(Exercise directions)
Please retype all the records below exactly as they read.

(Material provided)
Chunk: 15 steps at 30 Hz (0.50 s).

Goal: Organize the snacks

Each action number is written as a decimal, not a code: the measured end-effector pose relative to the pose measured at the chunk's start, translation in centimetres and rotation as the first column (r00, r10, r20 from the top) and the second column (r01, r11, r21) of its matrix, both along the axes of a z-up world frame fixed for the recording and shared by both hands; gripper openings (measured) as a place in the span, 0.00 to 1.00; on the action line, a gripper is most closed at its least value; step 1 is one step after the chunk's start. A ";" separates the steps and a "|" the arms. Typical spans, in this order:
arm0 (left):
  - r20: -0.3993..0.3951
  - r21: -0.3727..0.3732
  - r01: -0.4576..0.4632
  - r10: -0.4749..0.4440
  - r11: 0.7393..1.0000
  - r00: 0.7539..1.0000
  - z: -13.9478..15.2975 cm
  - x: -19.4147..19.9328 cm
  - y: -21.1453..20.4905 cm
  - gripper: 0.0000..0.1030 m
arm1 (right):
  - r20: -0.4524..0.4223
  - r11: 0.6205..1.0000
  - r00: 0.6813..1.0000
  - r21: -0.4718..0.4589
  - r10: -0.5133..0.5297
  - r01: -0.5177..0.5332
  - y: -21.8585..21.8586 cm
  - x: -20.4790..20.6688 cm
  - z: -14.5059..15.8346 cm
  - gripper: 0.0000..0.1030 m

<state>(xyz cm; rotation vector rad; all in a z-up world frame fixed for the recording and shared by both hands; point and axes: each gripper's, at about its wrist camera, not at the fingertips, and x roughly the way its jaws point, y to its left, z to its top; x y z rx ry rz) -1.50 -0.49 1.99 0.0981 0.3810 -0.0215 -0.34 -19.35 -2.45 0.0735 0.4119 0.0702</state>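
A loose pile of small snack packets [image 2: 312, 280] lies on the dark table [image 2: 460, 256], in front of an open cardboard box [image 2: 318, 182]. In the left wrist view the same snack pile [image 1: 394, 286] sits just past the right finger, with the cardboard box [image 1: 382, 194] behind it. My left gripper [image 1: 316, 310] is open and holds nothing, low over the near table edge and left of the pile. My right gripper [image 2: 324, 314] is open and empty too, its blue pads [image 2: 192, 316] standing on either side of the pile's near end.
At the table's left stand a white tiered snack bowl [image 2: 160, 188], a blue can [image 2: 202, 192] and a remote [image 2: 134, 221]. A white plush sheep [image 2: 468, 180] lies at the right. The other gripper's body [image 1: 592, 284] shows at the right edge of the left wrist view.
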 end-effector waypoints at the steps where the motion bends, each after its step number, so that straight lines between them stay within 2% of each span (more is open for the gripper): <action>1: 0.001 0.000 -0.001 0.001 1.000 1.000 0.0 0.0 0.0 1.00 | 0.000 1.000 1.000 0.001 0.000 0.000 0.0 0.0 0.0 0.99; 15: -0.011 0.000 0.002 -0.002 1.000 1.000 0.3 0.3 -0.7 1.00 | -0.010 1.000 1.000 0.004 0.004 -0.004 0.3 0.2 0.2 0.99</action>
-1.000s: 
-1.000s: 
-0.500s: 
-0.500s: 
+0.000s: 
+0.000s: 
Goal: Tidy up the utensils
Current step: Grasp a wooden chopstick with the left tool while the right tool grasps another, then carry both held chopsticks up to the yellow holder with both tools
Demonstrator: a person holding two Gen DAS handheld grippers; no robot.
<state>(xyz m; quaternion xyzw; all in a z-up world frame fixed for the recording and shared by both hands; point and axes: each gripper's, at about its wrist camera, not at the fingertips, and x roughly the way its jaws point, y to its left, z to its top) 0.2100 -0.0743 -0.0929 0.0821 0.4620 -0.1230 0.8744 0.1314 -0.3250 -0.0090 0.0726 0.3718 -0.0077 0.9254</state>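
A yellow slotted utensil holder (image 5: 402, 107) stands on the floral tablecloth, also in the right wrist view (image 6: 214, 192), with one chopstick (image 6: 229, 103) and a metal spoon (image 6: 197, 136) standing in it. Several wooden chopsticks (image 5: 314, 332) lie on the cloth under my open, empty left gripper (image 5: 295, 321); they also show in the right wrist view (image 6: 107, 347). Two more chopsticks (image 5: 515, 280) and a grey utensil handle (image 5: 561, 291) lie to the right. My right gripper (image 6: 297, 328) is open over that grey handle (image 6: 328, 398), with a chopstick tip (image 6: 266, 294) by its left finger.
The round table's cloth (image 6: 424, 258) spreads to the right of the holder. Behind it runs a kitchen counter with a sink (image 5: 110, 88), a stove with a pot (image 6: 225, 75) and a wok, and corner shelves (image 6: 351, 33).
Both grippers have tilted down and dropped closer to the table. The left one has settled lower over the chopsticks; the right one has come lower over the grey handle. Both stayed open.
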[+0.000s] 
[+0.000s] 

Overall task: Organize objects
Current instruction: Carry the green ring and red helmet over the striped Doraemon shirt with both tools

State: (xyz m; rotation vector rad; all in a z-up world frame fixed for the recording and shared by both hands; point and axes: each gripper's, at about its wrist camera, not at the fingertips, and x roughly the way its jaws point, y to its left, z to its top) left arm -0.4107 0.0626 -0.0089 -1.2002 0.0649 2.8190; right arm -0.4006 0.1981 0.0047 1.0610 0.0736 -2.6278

(Exercise result)
Chunk: 15 steps at 30 Hz (0.50 s).

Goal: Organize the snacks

Each action number is written as a decimal, not a code: the measured end-effector pose relative to the pose measured at the chunk's start, translation in centimetres and rotation as the first column (r00, r10, r20 from the top) and the second column (r01, r11, r21) of its matrix, both along the axes of a z-up world frame fixed for the recording and shared by both hands; gripper openings (measured) as a place in the span, 0.00 to 1.00; on the action line, a gripper is most closed at its least value; step 1 is one step after the chunk's start. A ";" separates the steps and a "|" the arms. Typical spans, in this order:
arm0 (left):
  - r20: -0.3993..0.3951
  - r21: -0.3727..0.3732
  - r01: -0.4576..0.4632
  - r10: -0.4749..0.4440
  - r11: 0.7393..1.0000
  - r00: 0.7539..1.0000
  - z: -13.9478..15.2975 cm
  - x: -19.4147..19.9328 cm
  - y: -21.1453..20.4905 cm
  - gripper: 0.0000..0.1030 m
arm1 (right):
  - r20: -0.4524..0.4223
  - r11: 0.6205..1.0000
  - r00: 0.6813..1.0000
  - r21: -0.4718..0.4589
  - r10: -0.5133..0.5297
  - r01: -0.5177..0.5332
  - y: -21.8585..21.8586 cm
  - x: -20.4790..20.6688 cm
  - z: -14.5059..15.8346 cm
  - gripper: 0.0000..0.1030 m

<state>(xyz cm; rotation vector rad; all in a z-up world frame fixed for the recording and shared by both hands; point and axes: each gripper's, at about its wrist camera, not at the fingertips, and x roughly the way its jaws point, y to its left, z to its top; x y z rx ry rz) -1.50 -0.49 1.99 0.0981 0.3810 -0.0215 -0.34 -19.35 -2.45 0.0735 0.4119 0.0702</state>
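A loose pile of small snack packets [image 2: 312, 280] lies on the dark table [image 2: 460, 256], in front of an open cardboard box [image 2: 318, 182]. In the left wrist view the same snack pile [image 1: 394, 286] sits just past the right finger, with the cardboard box [image 1: 382, 194] behind it. My left gripper [image 1: 316, 310] is open and holds nothing, low over the near table edge and left of the pile. My right gripper [image 2: 324, 314] is open and empty too, its blue pads [image 2: 192, 316] standing on either side of the pile's near end.
At the table's left stand a white tiered snack bowl [image 2: 160, 188], a blue can [image 2: 202, 192] and a remote [image 2: 134, 221]. A white plush sheep [image 2: 468, 180] lies at the right. The other gripper's body [image 1: 592, 284] shows at the right edge of the left wrist view.
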 end-effector waypoints at the steps where the motion bends, each after its step number, so that straight lines between them stay within 2% of each span (more is open for the gripper): <action>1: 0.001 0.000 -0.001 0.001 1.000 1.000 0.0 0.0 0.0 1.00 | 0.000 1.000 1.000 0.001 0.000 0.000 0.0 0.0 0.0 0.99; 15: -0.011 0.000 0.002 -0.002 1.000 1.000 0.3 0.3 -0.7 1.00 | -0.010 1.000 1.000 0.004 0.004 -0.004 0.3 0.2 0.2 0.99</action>
-1.000s: 
-1.000s: 
-0.500s: 
-0.500s: 
+0.000s: 
+0.000s: 
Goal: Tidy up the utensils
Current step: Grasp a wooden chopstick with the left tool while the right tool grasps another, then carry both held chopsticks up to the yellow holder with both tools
Demonstrator: a person holding two Gen DAS handheld grippers; no robot.
<state>(xyz m; quaternion xyzw; all in a z-up world frame fixed for the recording and shared by both hands; point and axes: each gripper's, at about its wrist camera, not at the fingertips, and x roughly the way its jaws point, y to its left, z to its top) 0.2100 -0.0743 -0.0929 0.0821 0.4620 -0.1230 0.8744 0.1314 -0.3250 -0.0090 0.0726 0.3718 -0.0077 0.9254</state>
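A yellow slotted utensil holder (image 5: 402, 107) stands on the floral tablecloth, also in the right wrist view (image 6: 214, 192), with one chopstick (image 6: 229, 103) and a metal spoon (image 6: 197, 136) standing in it. Several wooden chopsticks (image 5: 314, 332) lie on the cloth under my open, empty left gripper (image 5: 295, 321); they also show in the right wrist view (image 6: 107, 347). Two more chopsticks (image 5: 515, 280) and a grey utensil handle (image 5: 561, 291) lie to the right. My right gripper (image 6: 297, 328) is open over that grey handle (image 6: 328, 398), with a chopstick tip (image 6: 266, 294) by its left finger.
The round table's cloth (image 6: 424, 258) spreads to the right of the holder. Behind it runs a kitchen counter with a sink (image 5: 110, 88), a stove with a pot (image 6: 225, 75) and a wok, and corner shelves (image 6: 351, 33).
Both grippers have tilted down and dropped closer to the table. The left one has settled lower over the chopsticks; the right one has come lower over the grey handle. Both stayed open.
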[+0.000s] 
[+0.000s] 

Overall task: Organize objects
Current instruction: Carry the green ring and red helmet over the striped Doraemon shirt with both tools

State: (xyz m; rotation vector rad; all in a z-up world frame fixed for the recording and shared by both hands; point and axes: each gripper's, at about its wrist camera, not at the fingertips, and x roughly the way its jaws point, y to its left, z to its top) left arm -0.4107 0.0626 -0.0089 -1.2002 0.0649 2.8190; right arm -0.4006 0.1981 0.0047 1.0610 0.0736 -2.6278

Nothing else is needed for this exercise.